- Data segment
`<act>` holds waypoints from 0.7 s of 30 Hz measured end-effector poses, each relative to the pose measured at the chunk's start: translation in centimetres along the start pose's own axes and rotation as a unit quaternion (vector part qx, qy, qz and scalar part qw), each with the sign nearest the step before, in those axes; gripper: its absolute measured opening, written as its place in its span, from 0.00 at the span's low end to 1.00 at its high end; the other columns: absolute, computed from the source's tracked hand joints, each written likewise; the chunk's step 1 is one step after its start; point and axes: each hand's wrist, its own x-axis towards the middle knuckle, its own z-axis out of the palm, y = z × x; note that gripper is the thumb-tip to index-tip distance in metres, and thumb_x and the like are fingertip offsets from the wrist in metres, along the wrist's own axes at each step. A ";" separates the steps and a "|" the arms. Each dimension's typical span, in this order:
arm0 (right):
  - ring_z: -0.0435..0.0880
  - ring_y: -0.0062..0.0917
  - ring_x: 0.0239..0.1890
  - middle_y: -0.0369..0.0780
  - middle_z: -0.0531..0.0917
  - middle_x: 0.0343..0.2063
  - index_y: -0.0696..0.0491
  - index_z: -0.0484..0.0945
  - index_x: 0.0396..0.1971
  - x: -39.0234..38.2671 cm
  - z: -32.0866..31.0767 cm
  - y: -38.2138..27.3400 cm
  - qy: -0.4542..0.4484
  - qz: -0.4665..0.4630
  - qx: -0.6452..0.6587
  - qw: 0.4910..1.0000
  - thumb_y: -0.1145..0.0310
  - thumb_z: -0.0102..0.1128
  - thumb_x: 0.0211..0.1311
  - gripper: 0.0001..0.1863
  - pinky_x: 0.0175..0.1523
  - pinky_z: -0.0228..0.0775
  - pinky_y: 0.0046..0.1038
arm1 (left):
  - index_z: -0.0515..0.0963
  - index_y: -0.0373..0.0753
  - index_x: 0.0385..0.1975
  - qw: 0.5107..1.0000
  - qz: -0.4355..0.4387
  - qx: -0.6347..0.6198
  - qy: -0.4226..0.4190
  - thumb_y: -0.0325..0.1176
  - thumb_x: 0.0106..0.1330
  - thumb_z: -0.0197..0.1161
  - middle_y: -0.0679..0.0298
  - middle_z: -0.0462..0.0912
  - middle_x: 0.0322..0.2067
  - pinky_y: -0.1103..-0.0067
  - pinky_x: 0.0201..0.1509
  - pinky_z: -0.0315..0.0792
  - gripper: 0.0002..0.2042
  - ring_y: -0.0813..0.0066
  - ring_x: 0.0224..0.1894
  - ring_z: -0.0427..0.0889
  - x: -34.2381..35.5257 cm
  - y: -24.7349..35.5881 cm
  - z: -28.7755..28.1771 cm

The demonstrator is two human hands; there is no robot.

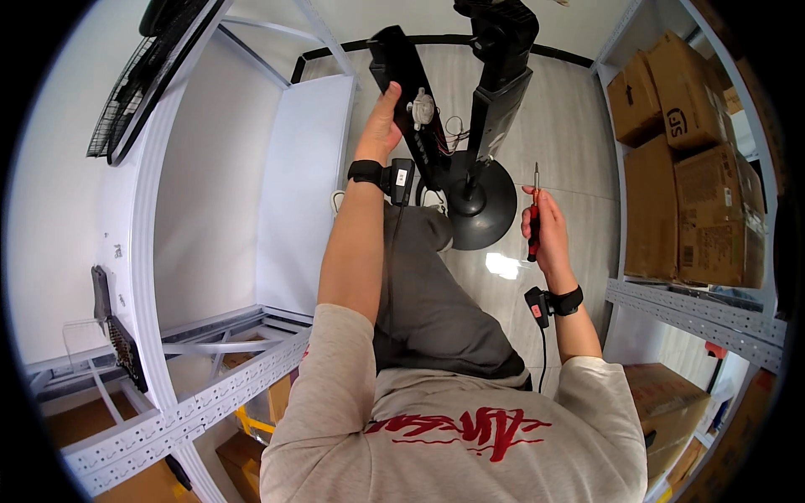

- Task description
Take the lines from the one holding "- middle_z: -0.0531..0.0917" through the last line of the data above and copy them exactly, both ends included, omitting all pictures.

- The answer
  - middle_z: -0.0531..0.0917
  - middle_x: 0.0343..0.2063
  - index_y: -0.0696..0.0491
  - index_z: -0.0484..0.0945
  - index_x: 0.0396..0.1971
  - x: -39.0234..38.2671 cm
  - z: -32.0866..31.0767 cm
  - y: -38.2138..27.3400 cm
  - qy: -0.4542..0.4484
  - qz: -0.4665..0.4630
  - qx: -0.6452..0.6587
  - qw: 0.4910..1.0000
  - thumb_y: -0.1145..0.0310
  - thumb_z: -0.0102..0.1128
  - thumb_x: 0.0211..0.1311
  - gripper: 0.0001..0.1863
  - pinky_x: 0.0175..0.1523
  - pinky_z: -0.0228..0.0775
  - pinky_y: 0.0046..0.1038
arm1 (left):
  - index_z: -0.0515..0.0963
  - index_y: -0.0373..0.0753
  - index_x: 0.0385..0.1975
  - qw: 0.5107..1.0000
  - qz: -0.4355..0.4387
  - qx: -0.6347..0.6198
  - qy: -0.4226..0.4190
  - thumb_y: -0.0325..0.1176
  - thumb_x: 0.0106..0.1330
  - thumb_z: -0.0197..0.1161
  - middle_y: -0.0679..0.0298
  - middle_z: -0.0462..0.0912
  - middle_x: 0.0322..0.2067
  - pinky_y: -0.1103..-0.0067
  - pinky_x: 0.0201..0.1509
  - pinky_z: -0.0315..0.0792
  - gripper: 0.0002..0.2042
  - ring_y: -0.0813..0.0066
  - ring_x: 0.0224..0.1894
  - ring_z: -0.0427..0.0889
  - x: -34.2381..35.5257 cm
  - y: -24.7349..35.5881 cm
  - z: -28.7755..28.1771 cm

The demonstrator is two human hands; there is no robot.

The answer has been given, and the exercise is done.